• WHAT TO WORK ON:
Return all of the material, keeping each line exactly as it is.

• PROVIDED DATA:
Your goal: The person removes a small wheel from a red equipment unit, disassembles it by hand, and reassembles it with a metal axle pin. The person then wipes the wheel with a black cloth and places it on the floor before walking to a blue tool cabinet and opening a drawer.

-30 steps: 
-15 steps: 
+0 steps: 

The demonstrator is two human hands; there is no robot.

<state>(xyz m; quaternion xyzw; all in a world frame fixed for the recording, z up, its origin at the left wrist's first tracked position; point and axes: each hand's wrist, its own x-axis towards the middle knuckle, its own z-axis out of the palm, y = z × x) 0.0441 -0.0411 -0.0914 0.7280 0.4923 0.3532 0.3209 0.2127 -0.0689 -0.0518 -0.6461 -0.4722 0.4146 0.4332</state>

• ANSWER BOX:
Your goal: The person removes a small wheel from a red equipment unit, disassembles it by hand, and reassembles it with a metal axle pin. The person then wipes the wheel with a black cloth and places it on the floor before walking to a blue tool cabinet and opening a drawer.

-30 steps: 
-15 steps: 
+0 steps: 

The demonstrator is two human hands; there is no robot.

<state>(xyz m; quaternion xyzw; all in a world frame fixed for the recording, z up, its origin at the left wrist's first tracked position; point and axes: each hand's wrist, its own x-axis towards the middle knuckle, its own z-axis out of the palm, y = z × x) 0.0441 -0.0411 -0.0914 0.7280 0.4923 0.3532 0.3209 0.2127 -0.0689 -0.0518 -0.6461 -0.4722 0.4146 0.4332</state>

The answer was written out completely.